- [What this task involves]: Do not include the pictures; repeat the rest of the data exactly.

- [Material provided]:
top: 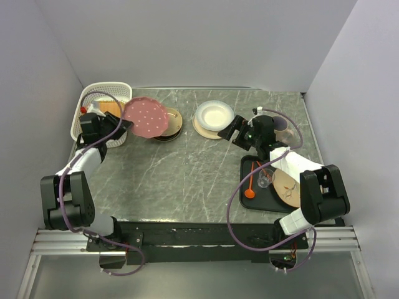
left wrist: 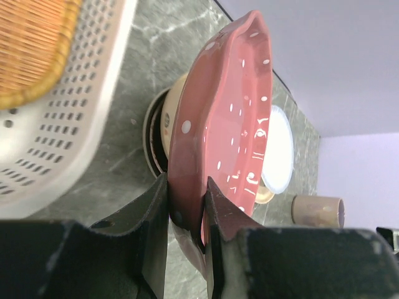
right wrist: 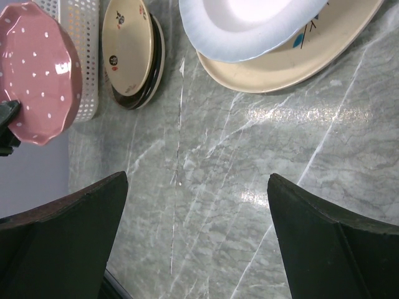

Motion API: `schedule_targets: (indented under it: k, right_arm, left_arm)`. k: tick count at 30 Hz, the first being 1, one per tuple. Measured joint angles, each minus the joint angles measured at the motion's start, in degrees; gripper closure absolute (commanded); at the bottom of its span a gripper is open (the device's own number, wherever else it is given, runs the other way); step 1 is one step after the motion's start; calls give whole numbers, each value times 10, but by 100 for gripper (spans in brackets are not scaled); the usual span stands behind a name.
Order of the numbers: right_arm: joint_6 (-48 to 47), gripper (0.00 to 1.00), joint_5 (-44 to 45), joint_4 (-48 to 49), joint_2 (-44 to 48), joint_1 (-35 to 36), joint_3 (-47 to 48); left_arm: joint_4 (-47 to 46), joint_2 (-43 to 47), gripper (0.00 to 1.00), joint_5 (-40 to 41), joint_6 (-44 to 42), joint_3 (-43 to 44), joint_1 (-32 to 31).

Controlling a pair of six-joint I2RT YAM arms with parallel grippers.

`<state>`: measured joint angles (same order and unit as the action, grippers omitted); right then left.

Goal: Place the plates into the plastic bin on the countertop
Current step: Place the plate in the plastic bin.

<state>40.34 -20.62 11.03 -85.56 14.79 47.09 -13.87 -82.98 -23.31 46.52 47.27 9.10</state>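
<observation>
My left gripper (top: 124,125) (left wrist: 187,196) is shut on the rim of the pink polka-dot plate (top: 145,117) (left wrist: 227,118) and holds it lifted, just right of the white plastic bin (top: 85,99) (left wrist: 68,118). An orange-brown squarish plate (top: 111,107) (left wrist: 34,43) lies in the bin. A small tan dark-rimmed plate on a dark brown one (top: 171,123) (right wrist: 128,50) sits behind the pink plate. A blue-and-cream plate (top: 214,116) (right wrist: 249,22) rests on a cream plate (right wrist: 299,59). My right gripper (top: 232,131) (right wrist: 198,187) is open and empty over the countertop (top: 187,168).
A flat black tray (top: 248,187) at the right holds an orange spoon (top: 251,184), a clear glass (top: 265,178) and a cream plate with a sprig (top: 287,185). A tan cup (top: 282,129) (left wrist: 317,210) stands at the back right. Walls enclose the countertop.
</observation>
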Motion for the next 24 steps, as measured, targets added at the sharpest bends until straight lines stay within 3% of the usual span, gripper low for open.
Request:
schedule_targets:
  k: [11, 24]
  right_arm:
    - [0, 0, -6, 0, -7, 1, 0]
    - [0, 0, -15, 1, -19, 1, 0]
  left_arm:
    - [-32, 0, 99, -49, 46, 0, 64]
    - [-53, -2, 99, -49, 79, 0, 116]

- [Result below]:
top: 
left wrist: 
right wrist: 

Motion API: `schedule_targets: (indented under it: k, right_arm, left_arm)`. k: tick count at 30 Hz, the first being 1, one per tuple. Measured joint angles, each minus the joint angles measured at the motion's start, in degrees; gripper closure absolute (commanded); at the bottom of its span a gripper is open (the device's own number, wherever else it is given, runs the other way); step 1 is one step after the motion's start; calls give whole numbers, each value times 10, but by 100 for gripper (spans in brackets are not scaled); the usual span stands behind a name.
Order of the numbers: right_arm: joint_6 (-48 to 47), gripper (0.00 to 1.00), joint_5 (-44 to 45), joint_4 (-48 to 49), joint_2 (-44 to 48), joint_1 (-35 to 36), joint_3 (-47 to 48); left_arm: joint_4 (-47 to 46), joint_2 (-43 to 47), gripper (0.00 to 1.00), joint_5 (-40 to 41), joint_6 (-44 to 42), joint_3 (-43 to 44), joint_1 (-32 to 31).

Controlling a pair of six-joint I2RT YAM arms with parallel grippers.

`<state>`: measured joint angles (same order and unit as the action, grippers omitted); right then left.

Goal: Place the plates into the plastic bin on the countertop
Current step: Place the plate in the plastic bin.

<state>40.34 -20.62 11.03 -85.56 14.79 47.09 -13.87 -82.98 -23.31 46.52 47.27 9.10</state>
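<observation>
My left gripper (top: 124,125) (left wrist: 187,196) is shut on the rim of the pink polka-dot plate (top: 145,117) (left wrist: 227,118) and holds it lifted, just right of the white plastic bin (top: 85,99) (left wrist: 68,118). An orange-brown squarish plate (top: 111,107) (left wrist: 34,43) lies in the bin. A small tan dark-rimmed plate on a dark brown one (top: 171,123) (right wrist: 128,50) sits behind the pink plate. A blue-and-cream plate (top: 214,116) (right wrist: 249,22) rests on a cream plate (right wrist: 299,59). My right gripper (top: 232,131) (right wrist: 198,187) is open and empty over the countertop (top: 187,168).
A flat black tray (top: 248,187) at the right holds an orange spoon (top: 251,184), a clear glass (top: 265,178) and a cream plate with a sprig (top: 287,185). A tan cup (top: 282,129) (left wrist: 317,210) stands at the back right. Walls enclose the countertop.
</observation>
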Motion for the next 24 steps, as measured, targets added at the sharpest bends until straight lines stay within 3% of the usual span, gripper low for open.
Request:
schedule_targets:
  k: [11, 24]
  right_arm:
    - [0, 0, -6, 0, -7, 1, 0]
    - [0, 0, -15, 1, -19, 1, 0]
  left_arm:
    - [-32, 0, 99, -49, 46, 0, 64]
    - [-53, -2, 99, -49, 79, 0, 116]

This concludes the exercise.